I’ll just… set the remote right over here then, shall I? Where we’ll… never lose it again.
Naomi surged from the water, coughing and sputtering. For a heart-stopping brace of moments, her hands quested blindly through the dark before snagging onto a craggy sort of rock, forcing the current that had been dragging her along to swirl angrily around her as she transitioned from mere flotsam to obstruction. Several seconds passed while she stared at the nothingness in front of her, the only thought in her mind, the simple necessity of her next breath.
She was shaking, she realized. But not from cold. The water was quite unexpectedly warm. She did not know why she had expected otherwise. Something about it being fed from natural spring water…? Yet, she was still alive. Somehow. And the adrenaline from her recent brush with death had yet to run its course.
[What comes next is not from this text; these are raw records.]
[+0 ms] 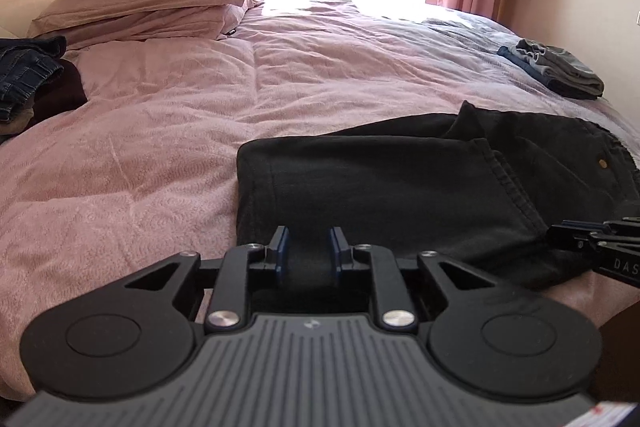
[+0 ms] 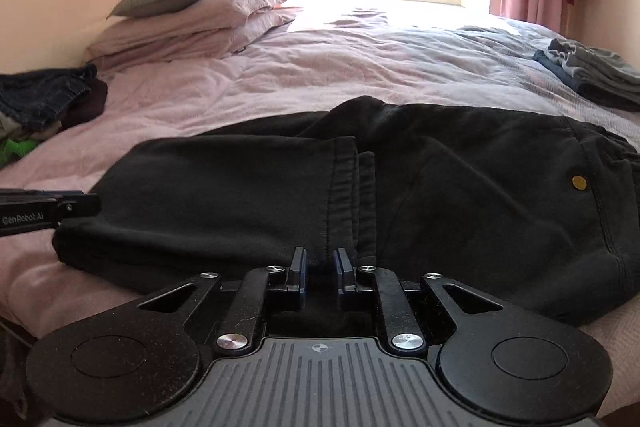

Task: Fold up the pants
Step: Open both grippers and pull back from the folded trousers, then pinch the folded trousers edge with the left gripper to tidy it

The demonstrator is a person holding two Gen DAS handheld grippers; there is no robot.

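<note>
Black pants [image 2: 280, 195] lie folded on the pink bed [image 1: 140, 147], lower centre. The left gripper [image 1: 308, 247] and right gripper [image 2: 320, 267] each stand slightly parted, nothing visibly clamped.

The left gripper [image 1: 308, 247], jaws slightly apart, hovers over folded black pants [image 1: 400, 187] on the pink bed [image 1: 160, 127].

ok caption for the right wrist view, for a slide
Right gripper fingers over half-folded black pants on a pink-covered bed.
</note>
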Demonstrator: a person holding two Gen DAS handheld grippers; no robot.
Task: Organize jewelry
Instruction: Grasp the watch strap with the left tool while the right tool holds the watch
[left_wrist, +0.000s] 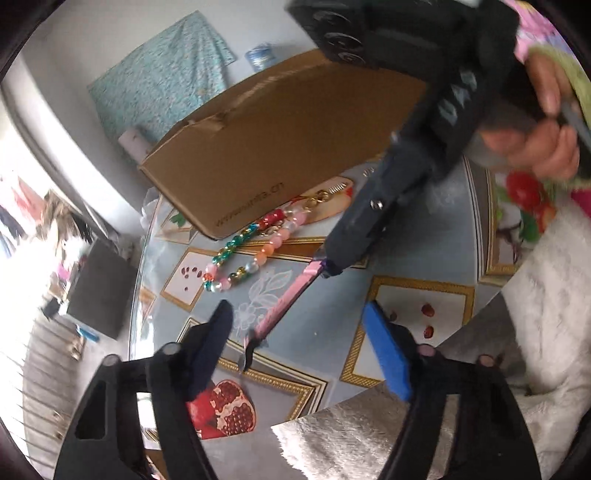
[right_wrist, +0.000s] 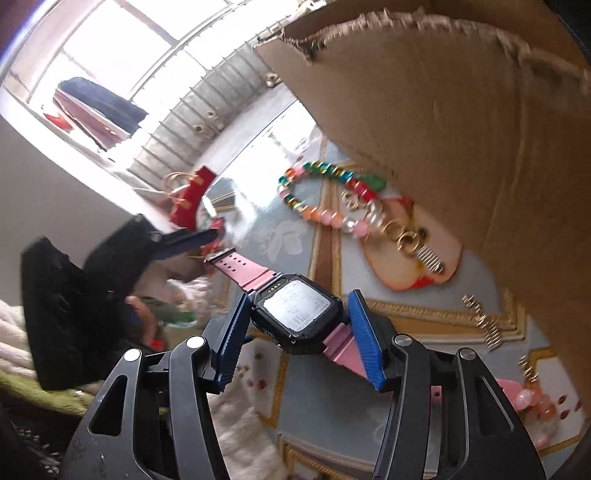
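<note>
A watch with a black square case (right_wrist: 297, 312) and pink strap is held between the blue pads of my right gripper (right_wrist: 295, 325), above the table. In the left wrist view the right gripper (left_wrist: 330, 264) comes in from the upper right, with the pink strap (left_wrist: 284, 308) hanging down from it. My left gripper (left_wrist: 301, 332) is open and empty, its fingers on either side of the strap's lower end without touching it. A colourful bead bracelet (left_wrist: 245, 251) with a gold clasp lies on the table beside a cardboard box (left_wrist: 280, 140); it also shows in the right wrist view (right_wrist: 332, 199).
The round glass table (left_wrist: 417, 295) has a fruit-patterned cloth under it. The cardboard box (right_wrist: 461, 129) fills the far side. A gold hair clip (right_wrist: 482, 321) and pink beads (right_wrist: 532, 402) lie near the box. White fluffy fabric (left_wrist: 535, 332) borders the table's right edge.
</note>
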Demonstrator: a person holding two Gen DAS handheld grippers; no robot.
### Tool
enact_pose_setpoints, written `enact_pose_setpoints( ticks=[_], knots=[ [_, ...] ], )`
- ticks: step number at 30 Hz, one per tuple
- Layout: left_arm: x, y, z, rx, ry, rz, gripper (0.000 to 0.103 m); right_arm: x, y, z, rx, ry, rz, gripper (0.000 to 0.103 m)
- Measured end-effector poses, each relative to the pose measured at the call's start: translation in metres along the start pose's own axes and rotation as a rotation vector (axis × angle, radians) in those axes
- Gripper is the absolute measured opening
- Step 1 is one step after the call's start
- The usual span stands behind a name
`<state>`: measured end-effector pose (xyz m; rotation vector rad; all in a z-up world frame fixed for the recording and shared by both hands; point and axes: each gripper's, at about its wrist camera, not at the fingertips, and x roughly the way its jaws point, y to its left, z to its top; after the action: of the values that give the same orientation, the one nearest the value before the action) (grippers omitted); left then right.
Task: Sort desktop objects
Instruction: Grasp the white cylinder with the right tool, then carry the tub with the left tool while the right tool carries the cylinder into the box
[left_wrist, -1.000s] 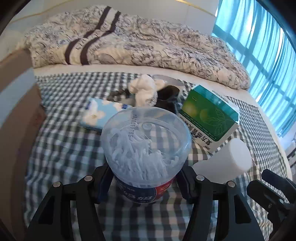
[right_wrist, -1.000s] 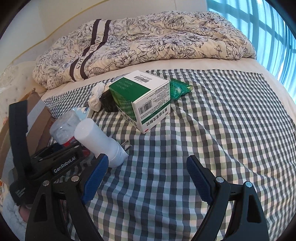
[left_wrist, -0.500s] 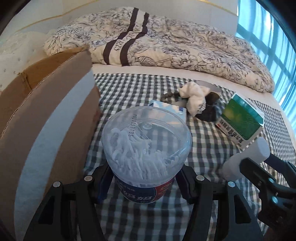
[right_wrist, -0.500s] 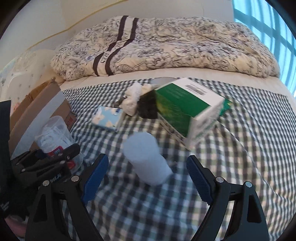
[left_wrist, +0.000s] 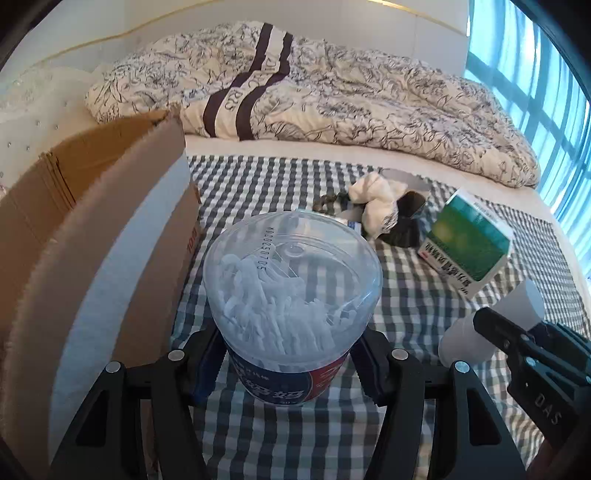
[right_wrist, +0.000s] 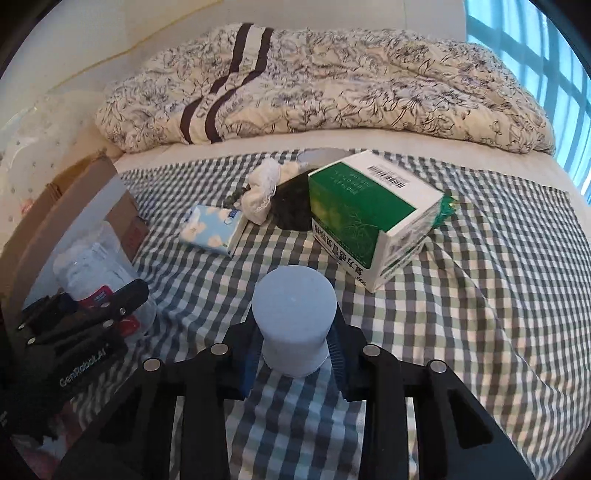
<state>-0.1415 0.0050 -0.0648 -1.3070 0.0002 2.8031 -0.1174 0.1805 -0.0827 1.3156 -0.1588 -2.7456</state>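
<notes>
My left gripper (left_wrist: 291, 363) is shut on a clear round tub (left_wrist: 291, 288) of white plastic picks with a blue and red label, held above the checked cloth beside an open cardboard box (left_wrist: 92, 240). The right wrist view shows that tub (right_wrist: 92, 269) at the far left. My right gripper (right_wrist: 294, 354) is shut on a white cylindrical bottle (right_wrist: 293, 317), its blue pads (right_wrist: 251, 360) pressing both sides. That bottle (left_wrist: 491, 325) also appears at the lower right of the left wrist view. A green and white carton (right_wrist: 369, 218) lies just beyond the bottle.
A blue flowered tissue pack (right_wrist: 212, 225), a white cloth (right_wrist: 262, 192) and a black object (right_wrist: 291, 206) lie mid-cloth. A green packet (right_wrist: 445, 208) peeks out behind the carton. A rumpled floral duvet (right_wrist: 314, 85) fills the back. The checked cloth (right_wrist: 480, 295) stretches right.
My right gripper swung onto the white bottle and shut on it; it was open before. My left gripper carried the tub leftward, bringing the cardboard box alongside.
</notes>
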Motion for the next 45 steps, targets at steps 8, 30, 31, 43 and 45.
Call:
enact_pose_setpoints(
  ticks=[8, 30, 31, 43, 45],
  knots=[
    [-0.041, 0.000, 0.004, 0.004, -0.067, -0.001, 0.063, -0.043, 0.009, -0.001, -0.007, -0.053, 0.022, 0.032],
    [-0.158, 0.063, 0.023, -0.075, -0.251, 0.042, 0.063, -0.135, 0.093, -0.003, -0.143, -0.175, 0.098, 0.032],
    [-0.160, 0.069, 0.025, -0.085, -0.256, 0.049, 0.063, -0.137, 0.099, -0.002, -0.154, -0.176, 0.104, 0.032],
    [-0.176, 0.147, 0.032, -0.190, -0.277, 0.122, 0.063, -0.133, 0.180, 0.026, -0.257, -0.182, 0.221, 0.032],
    [-0.174, 0.158, 0.032, -0.202, -0.271, 0.131, 0.063, -0.129, 0.194, 0.030, -0.270, -0.181, 0.241, 0.032]
  ],
)
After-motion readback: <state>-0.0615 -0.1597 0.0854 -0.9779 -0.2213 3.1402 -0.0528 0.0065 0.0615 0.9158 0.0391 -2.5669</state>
She was not even sure if her course with death had yet to run its brush.
Jumping down here had been a desperate move. Getting out again…
“Why did I listen to you, anyway?” she muttered. “Stupid computer.”
In the stress of the moment, inches away from being snatched up by rows of sharpened teeth, any promise of a certain escape route would have been welcomed with the same enthusiasm as Moses leading his people away from bondage. So when the thing in her eyes had started flashing excitedly over the hole, she had headed straight for it without another thought. Now though, she seemed to be cursed to wander the wilderness. Or the depths, as the case may be.
“Mike?” she called tentatively. Her voice had not been loud, but still, the name echoed strangely around her, amplified by some unknown feature of the darkness.
No reply came. Not surprising. She had tumbled with the current for quite some time before finally catching hold in this dark… forgotten place. She did not even know whether he had jumped down the hole with her. He might have even been—
Her heart abruptly seized in her chest as wave upon wave of emotion crashed against it, and a ragged sob tore its way from her throat. It took her some minutes before she could even summon the will to speak, and then, it was to shake her head violently in denial.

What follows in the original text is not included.